#### Task prompt:
Could you repeat all of the entries word for word, minus any pictures?

----------

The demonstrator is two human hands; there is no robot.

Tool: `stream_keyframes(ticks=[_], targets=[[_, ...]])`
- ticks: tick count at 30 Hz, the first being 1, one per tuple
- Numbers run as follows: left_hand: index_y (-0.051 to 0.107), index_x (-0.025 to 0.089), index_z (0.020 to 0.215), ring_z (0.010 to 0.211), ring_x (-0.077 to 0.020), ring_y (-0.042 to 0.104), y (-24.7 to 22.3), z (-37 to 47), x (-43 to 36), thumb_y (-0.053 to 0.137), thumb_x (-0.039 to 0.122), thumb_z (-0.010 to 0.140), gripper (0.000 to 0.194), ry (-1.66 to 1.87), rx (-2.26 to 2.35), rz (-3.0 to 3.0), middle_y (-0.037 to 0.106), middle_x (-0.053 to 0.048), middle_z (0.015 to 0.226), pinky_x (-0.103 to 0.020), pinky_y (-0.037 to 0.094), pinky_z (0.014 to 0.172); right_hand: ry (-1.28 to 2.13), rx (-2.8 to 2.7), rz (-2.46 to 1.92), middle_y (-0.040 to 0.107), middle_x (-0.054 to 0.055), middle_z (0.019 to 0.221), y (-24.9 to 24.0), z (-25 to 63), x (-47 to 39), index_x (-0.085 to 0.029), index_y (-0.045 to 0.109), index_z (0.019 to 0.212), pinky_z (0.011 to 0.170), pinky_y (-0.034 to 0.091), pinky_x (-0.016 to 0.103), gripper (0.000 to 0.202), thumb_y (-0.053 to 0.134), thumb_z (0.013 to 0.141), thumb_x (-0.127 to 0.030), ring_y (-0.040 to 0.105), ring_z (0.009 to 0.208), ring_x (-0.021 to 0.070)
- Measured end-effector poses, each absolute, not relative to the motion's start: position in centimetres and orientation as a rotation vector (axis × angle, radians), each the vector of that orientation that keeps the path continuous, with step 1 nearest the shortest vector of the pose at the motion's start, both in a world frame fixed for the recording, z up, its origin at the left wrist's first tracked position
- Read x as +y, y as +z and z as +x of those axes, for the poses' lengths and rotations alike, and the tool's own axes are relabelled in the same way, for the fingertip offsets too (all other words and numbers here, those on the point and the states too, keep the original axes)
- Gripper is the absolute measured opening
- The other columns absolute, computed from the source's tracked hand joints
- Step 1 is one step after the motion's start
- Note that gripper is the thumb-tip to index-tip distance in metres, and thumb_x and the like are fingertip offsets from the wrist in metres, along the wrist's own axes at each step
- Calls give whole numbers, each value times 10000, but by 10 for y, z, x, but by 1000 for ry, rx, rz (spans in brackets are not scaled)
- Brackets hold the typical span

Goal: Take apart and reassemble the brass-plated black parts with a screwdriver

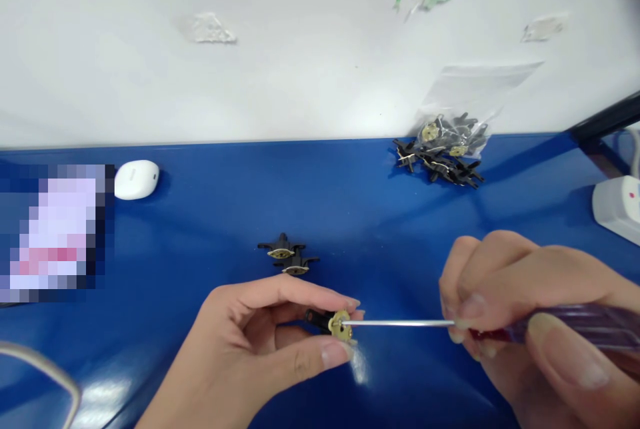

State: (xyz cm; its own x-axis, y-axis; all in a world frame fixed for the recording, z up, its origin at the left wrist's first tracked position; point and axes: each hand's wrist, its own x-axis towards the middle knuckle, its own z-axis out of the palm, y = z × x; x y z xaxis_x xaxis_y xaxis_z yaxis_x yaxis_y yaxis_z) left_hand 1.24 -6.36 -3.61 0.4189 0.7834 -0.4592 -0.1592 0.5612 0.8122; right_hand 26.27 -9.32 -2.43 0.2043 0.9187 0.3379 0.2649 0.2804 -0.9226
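Between the thumb and fingers of my left hand [270, 342] is a small black part with a round brass-coloured disc [341, 326] facing right. My right hand [540, 322] is wrapped round the dark purple handle of a screwdriver [400, 323]. Its thin metal shaft points left, level, and the tip meets the face of the disc. Just beyond my left hand, two black parts with brass discs [287, 253] lie close together on the blue table [210, 209].
A clear plastic bag [455, 129] holds similar parts at the back right, with loose black parts [450, 169] before it. A white case [137, 180] and a blurred-out flat object [60, 229] lie left. A white box [617, 206] stands right; a cable [43, 362] curves lower left.
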Motion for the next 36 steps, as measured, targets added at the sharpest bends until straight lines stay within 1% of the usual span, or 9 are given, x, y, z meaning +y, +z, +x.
stream_keyframes(ticks=[4, 10, 13, 21, 25, 28, 30, 33, 36], targets=[[995, 348, 1048, 957, -203, 906, -39, 14, -63, 1058, 256, 872, 208, 705, 969, 812, 960, -37, 1104, -183, 712, 863, 809, -1417, -1139, 602, 32, 615, -25, 273, -90, -326, 847, 972, 567, 522, 460, 195, 711, 1103, -377, 636, 573, 257], [998, 366, 1074, 1066, -235, 891, -26, 16, -64, 1020, 210, 893, 241, 705, 1026, 852, 950, -38, 1138, -207, 711, 915, 850, -1401, -1147, 540, 29, 568, -22, 278, -87, -343, 841, 989, 499, 498, 452, 214, 687, 1110, -428, 625, 545, 261], [994, 371, 1082, 1031, -220, 887, -20, 17, -65, 1010, 152, 885, 295, 693, 1055, 836, 945, -28, 1101, -203, 708, 899, 855, -1400, -1151, 531, 25, 551, -21, 278, -87, -349, 844, 970, 480, 498, 451, 223, 706, 1106, -458, 624, 530, 259], [999, 314, 1014, 846, -217, 909, -39, 9, -72, 1100, 284, 813, 228, 714, 1037, 832, 960, -59, 985, -201, 723, 806, 817, -1236, -1235, 612, -1, 583, -21, 272, -86, -368, 843, 926, 349, 461, 388, 142, 815, 1042, -445, 554, 387, 197], [992, 292, 966, 836, -229, 920, -38, 10, -73, 1105, 272, 808, 195, 725, 1023, 783, 964, -74, 1010, -214, 733, 801, 779, -1206, -1280, 547, -35, 496, -22, 271, -89, -356, 861, 938, 306, 449, 352, 101, 833, 1024, -401, 544, 328, 196], [991, 291, 969, 831, -217, 919, -37, 12, -73, 1102, 248, 810, 199, 734, 1013, 766, 965, -73, 1016, -199, 724, 795, 769, -1280, -1295, 669, -7, 587, -22, 274, -89, -349, 874, 994, 276, 374, 294, 141, 756, 1071, -341, 598, 345, 182], [991, 291, 954, 819, -212, 915, -37, 13, -73, 1101, 231, 809, 192, 734, 990, 754, 964, -72, 1001, -199, 722, 786, 782, -1331, -1286, 716, 13, 659, -21, 277, -87, -340, 872, 1031, 320, 403, 286, 202, 686, 1110, -339, 632, 404, 174], [991, 288, 948, 814, -225, 914, -39, 15, -71, 1096, 230, 816, 179, 731, 966, 712, 961, -78, 973, -231, 734, 788, 851, -1391, -1221, 662, 32, 700, -18, 281, -80, -312, 856, 1017, 480, 523, 337, 230, 669, 1119, -399, 667, 570, 200], [992, 276, 963, 814, -233, 916, -38, 16, -70, 1098, 239, 815, 186, 726, 951, 689, 959, -85, 957, -241, 739, 785, 867, -1420, -1170, 605, 15, 683, -17, 281, -78, -320, 846, 1025, 490, 516, 337, 170, 702, 1108, -357, 651, 596, 197]])
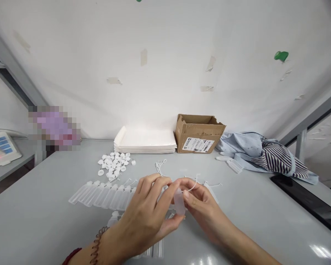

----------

#### Output for this task:
The demonstrator is two human hands; there is no robot.

Tool: `stream_keyframes(ticks=[_], targets=[[_, ...]])`
- ticks: tick count at 30 Hz, the first being 1, one per tuple
- Numbers run as follows: left_hand: index_y (-0.051 to 0.107), index_x (-0.025 to 0.089), index_z (0.020 to 0.215), ring_z (0.010 to 0.211), ring_x (-0.077 to 0.020), ring_y (-0.042 to 0.104), y (-24.7 to 22.3), z (-37 to 47), x (-43 to 36), thumb_y (-0.053 to 0.137), thumb_x (-0.039 to 0.122), thumb_z (-0.010 to 0.140), gripper (0.000 to 0.194), ry (-1.66 to 1.87), rx (-2.26 to 2.35), rz (-3.0 to 3.0), middle_y (-0.037 to 0.106), middle_x (-0.053 to 0.048), middle_z (0.015 to 0.226), pinky_x (-0.103 to 0.020), pinky_y (-0.037 to 0.094), pinky_z (0.014 to 0.172); right_hand: ry (-1.28 to 2.13), rx (-2.8 to 2.7), rz (-2.46 to 1.92), middle_y (-0.040 to 0.107), middle_x (-0.054 to 0.055), middle_z (0.019 to 0.221), y (-24.9 to 24.0), z (-25 to 63), x (-47 to 39), index_x (-0.085 to 0.029), index_y (-0.045 to 0.109), index_z (0.019 to 0.212), pinky_z (0.011 to 0.170), pinky_y (-0.034 to 0.091), pinky_x (-0.016 to 0.103), gripper (0.000 to 0.202), thumb_y (-0.053 to 0.134), thumb_z (0.013 to 0.141), thumb_x (-0.127 to 0.030), ring_y (-0.040 to 0.105), ring_z (0.009 to 0.208), ring_x (-0.021 to 0.070)
- Measured end-effector poses, each absolute, not relative to the motion's start: position in centimetres and orientation as a rotation vector (axis × angle, radians), each the vector of that orientation that keeps the path continuous, with step 1 nearest the shortest vector of the pose at the motion's start, both in a world frame fixed for the recording, z up, its origin at the left wrist's first tracked position
- Read x as +y, y as +z and z as +x of those axes, for the poses' lengths and rotations alike, and the tool's own axes are relabelled in the same way, for the fingertip offsets too (all other words and numbers here, those on the point and the states too, keep the original axes)
- Gripper is the absolute measured opening
- The other columns absolute, computed from the source's tracked hand joints
- Step 1 is one step after the motion's start
- Note that gripper is the thumb-tip to index-tip distance in metres, and thumb_x and the like are fingertip offsets from the wrist in metres, along the wrist's own axes at each step
- Calls give whole numbers, each value times 10000, but by 10 for y, z, x, but by 1000 for ry, rx, rz (spans in brackets are not scaled)
- Brackets hold the typical span

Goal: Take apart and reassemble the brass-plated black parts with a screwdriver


State: (xyz cm; its own x-axis, y-axis; all in a world frame fixed for the recording, z up, its origin at the left wrist's first tracked position; point and axes: each hand's wrist, its own x-axis towards the middle knuckle, its own z-axis out of the palm, y = z × x; x y z xaxis_x xaxis_y xaxis_z yaxis_x yaxis_y yaxis_z) left_hand 1.24 -6.36 -3.61 0.4189 0.7834 -0.4592 -0.1592 0.5612 0.8122; right_hand 26.27 -9.32 -2.43 0.2043 0.9187 0.3379 0.2649 0.2804 -0.9226
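Between the thumb and fingers of my left hand [270, 342] is a small black part with a round brass-coloured disc [341, 326] facing right. My right hand [540, 322] is wrapped round the dark purple handle of a screwdriver [400, 323]. Its thin metal shaft points left, level, and the tip meets the face of the disc. Just beyond my left hand, two black parts with brass discs [287, 253] lie close together on the blue table [210, 209].
A clear plastic bag [455, 129] holds similar parts at the back right, with loose black parts [450, 169] before it. A white case [137, 180] and a blurred-out flat object [60, 229] lie left. A white box [617, 206] stands right; a cable [43, 362] curves lower left.
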Motion for the next 36 steps, as measured, targets added at the sharpest bends until straight lines stay within 1% of the usual span, or 9 are given, x, y, z meaning +y, +z, +x.
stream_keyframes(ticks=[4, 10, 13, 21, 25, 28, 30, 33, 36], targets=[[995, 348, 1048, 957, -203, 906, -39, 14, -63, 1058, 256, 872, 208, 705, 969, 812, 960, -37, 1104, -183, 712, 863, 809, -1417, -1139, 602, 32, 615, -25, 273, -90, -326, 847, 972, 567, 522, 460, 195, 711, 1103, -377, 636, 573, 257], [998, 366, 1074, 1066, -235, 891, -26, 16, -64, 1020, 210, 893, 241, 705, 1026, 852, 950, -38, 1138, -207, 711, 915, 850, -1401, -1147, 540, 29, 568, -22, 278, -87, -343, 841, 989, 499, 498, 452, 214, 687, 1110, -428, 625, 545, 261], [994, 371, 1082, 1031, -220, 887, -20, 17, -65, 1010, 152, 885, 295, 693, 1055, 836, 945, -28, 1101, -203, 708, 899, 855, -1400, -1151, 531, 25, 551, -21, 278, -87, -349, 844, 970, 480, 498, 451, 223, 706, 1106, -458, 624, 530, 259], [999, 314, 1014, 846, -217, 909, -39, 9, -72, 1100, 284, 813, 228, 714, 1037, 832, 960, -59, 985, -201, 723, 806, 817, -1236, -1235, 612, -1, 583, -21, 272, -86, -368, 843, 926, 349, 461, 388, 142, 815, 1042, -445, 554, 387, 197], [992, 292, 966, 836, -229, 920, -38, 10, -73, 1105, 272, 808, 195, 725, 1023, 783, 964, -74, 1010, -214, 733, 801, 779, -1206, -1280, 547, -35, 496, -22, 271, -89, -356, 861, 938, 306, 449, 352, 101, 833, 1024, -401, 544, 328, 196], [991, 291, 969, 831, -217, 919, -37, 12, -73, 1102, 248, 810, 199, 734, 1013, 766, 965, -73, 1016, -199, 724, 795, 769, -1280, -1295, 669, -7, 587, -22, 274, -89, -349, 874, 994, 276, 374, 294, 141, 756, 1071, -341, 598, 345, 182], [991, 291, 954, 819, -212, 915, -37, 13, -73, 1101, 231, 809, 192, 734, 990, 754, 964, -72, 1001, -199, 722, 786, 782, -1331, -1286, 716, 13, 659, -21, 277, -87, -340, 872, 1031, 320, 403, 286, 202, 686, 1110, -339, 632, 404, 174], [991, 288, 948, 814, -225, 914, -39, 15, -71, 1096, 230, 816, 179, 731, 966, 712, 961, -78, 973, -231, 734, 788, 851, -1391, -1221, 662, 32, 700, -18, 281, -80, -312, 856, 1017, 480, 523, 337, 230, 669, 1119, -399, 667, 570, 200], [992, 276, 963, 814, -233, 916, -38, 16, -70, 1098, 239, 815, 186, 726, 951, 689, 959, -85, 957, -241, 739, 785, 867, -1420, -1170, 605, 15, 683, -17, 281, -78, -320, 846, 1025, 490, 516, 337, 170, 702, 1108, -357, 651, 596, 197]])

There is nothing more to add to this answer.